In this paper we introduce an image reconstruction technique for imaging permittivity distributions using electrical capacitance tomography, based on global optimization by very fast simulated annealing. Electrical capacitance measurement data are obtained between electrodes placed around the outer wall of an electrically insulating pipe. Such data are used to infer material distributions inside the pipe. The data are processed in order to reconstruct an image of the spatial distribution of the relative electrical permittivity (also known as dielectric constant) inside the pipe, which reflects a material distribution.
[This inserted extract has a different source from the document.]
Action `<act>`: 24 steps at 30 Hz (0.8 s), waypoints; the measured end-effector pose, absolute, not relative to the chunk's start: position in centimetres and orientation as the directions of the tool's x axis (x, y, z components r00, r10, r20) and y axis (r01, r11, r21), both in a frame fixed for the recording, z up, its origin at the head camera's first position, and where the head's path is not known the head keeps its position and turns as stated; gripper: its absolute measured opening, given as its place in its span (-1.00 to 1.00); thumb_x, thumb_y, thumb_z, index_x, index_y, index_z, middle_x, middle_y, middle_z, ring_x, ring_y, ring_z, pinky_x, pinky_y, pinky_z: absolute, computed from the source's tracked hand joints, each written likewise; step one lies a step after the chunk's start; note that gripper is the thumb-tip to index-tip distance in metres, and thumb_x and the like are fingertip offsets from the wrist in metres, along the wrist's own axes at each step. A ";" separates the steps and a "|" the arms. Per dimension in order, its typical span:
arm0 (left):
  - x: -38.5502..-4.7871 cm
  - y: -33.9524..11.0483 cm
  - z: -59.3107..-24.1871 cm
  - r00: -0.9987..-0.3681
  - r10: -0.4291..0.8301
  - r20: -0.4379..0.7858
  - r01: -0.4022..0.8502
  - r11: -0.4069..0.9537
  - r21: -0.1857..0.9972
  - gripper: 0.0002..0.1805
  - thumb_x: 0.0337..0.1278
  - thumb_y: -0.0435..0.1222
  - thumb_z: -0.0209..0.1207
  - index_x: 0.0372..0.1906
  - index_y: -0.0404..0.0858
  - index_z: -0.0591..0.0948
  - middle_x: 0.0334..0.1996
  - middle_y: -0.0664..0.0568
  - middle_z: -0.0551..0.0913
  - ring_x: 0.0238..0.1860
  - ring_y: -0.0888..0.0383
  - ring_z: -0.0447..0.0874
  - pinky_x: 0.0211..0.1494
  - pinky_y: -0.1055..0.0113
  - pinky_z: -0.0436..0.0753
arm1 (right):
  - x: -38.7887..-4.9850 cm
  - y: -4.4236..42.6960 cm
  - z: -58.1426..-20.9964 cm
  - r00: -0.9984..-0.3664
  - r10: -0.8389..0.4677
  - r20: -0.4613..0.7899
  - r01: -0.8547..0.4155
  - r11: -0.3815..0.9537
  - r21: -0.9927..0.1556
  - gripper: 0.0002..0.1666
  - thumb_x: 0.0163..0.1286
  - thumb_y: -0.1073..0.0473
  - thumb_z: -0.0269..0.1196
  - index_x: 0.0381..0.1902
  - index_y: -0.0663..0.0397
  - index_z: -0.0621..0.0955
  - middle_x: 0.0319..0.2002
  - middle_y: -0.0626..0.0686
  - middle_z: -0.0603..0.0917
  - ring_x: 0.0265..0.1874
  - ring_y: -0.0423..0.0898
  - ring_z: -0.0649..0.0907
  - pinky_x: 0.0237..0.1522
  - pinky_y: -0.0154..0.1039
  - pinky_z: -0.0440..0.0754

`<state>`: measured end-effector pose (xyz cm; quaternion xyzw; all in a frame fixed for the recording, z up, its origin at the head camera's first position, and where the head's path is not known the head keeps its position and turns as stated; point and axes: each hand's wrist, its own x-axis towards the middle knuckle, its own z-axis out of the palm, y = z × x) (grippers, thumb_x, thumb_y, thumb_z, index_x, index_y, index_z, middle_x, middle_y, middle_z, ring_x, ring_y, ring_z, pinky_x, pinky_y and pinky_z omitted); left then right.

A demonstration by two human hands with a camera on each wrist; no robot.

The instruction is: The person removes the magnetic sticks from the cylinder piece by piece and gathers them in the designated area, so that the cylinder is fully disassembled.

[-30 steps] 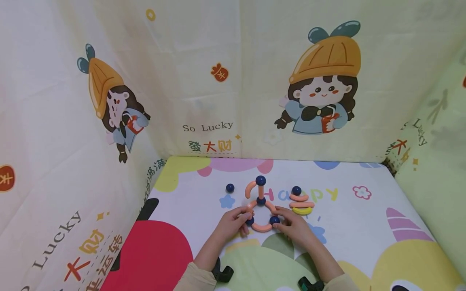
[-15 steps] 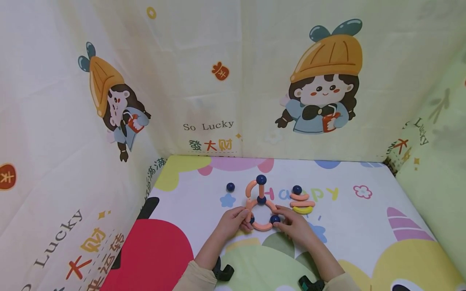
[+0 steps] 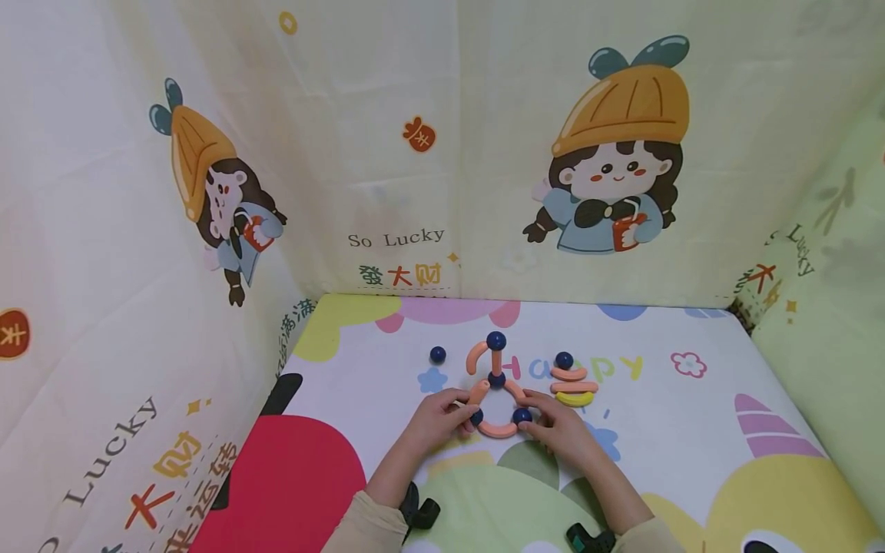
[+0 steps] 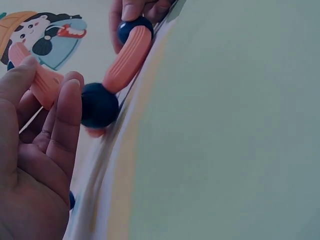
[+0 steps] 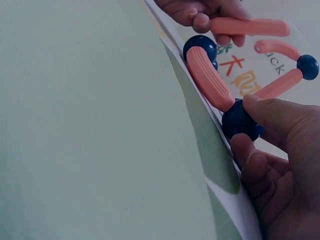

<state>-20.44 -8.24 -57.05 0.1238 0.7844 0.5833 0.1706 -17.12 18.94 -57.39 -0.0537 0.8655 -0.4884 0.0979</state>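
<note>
In the head view, a ring of coral curved rods and dark blue balls lies on the table. My left hand is at its left side, pinching a coral straight rod between thumb and fingers. The left wrist view shows this rod in the grip, beside a blue ball. My right hand pinches the ring's near right ball between thumb and fingertips. From the far ball a straight rod rises to a top ball, with a curved rod hanging left from it.
A loose blue ball lies left of the structure. To the right are another ball, two coral rods and a yellow curved rod. Printed cloth walls enclose the table on the left, back and right.
The rod in my left hand has tilted, its upper end now leaning right toward the far ball of the ring. My right hand stays on the same ball.
</note>
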 end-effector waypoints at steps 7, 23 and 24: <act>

In the very fast simulated annealing method, the permittivity image is reconstructed by minimizing iteratively a cost function related to the difference between the measured data and those calculated for an estimated permittivity distribution that is repeatedly updated, in a semi-random search process that mimics the thermodynamic phenomena of annealing (as metals slowly cool down) or crystallization (as liquids freeze). The images are refined until their calculated capacitance data match the measured data, in which case it is considered that such images properly resemble the permittivity distribution that produced the measured capacitance data.